Work to be completed >> Transcribe the lines from the start of the data below through the line with "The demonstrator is", word for word and nothing more.

Available data >>
---
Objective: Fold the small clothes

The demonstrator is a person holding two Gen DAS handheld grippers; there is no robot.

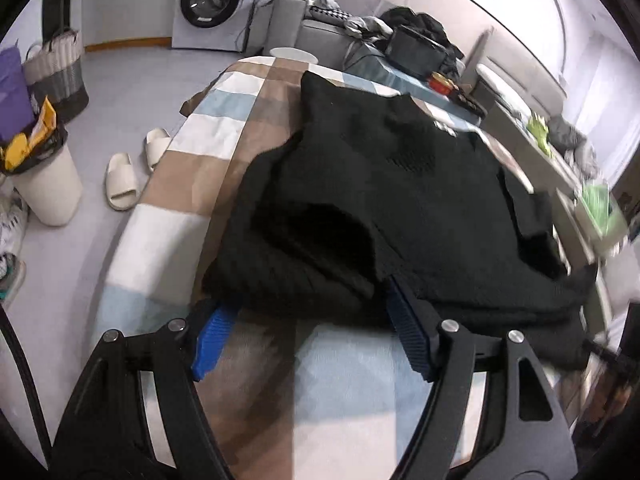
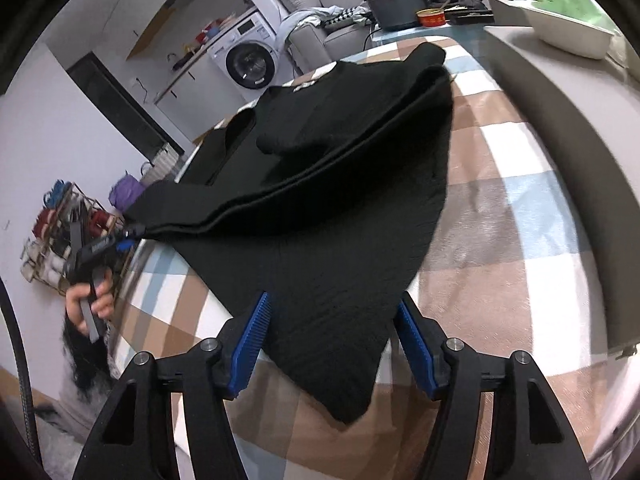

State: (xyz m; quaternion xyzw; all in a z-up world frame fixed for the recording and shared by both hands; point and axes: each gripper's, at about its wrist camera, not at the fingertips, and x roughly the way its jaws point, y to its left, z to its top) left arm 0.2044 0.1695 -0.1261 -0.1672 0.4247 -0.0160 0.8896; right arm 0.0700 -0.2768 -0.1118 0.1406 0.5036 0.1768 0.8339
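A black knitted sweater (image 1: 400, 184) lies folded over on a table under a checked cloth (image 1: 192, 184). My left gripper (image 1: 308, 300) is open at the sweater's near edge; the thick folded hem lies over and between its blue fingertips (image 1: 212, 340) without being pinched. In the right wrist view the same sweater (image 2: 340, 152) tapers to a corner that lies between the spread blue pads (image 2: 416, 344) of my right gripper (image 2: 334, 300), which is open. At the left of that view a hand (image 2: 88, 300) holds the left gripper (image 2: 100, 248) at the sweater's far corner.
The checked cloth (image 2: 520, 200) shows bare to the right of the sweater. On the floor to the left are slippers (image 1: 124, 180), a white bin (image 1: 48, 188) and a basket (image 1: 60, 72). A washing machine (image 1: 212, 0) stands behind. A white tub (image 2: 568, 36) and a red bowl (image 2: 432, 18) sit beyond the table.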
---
Solution for this problem >>
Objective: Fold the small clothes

The demonstrator is a person holding two Gen DAS handheld grippers; there is no robot.

That makes the output complete.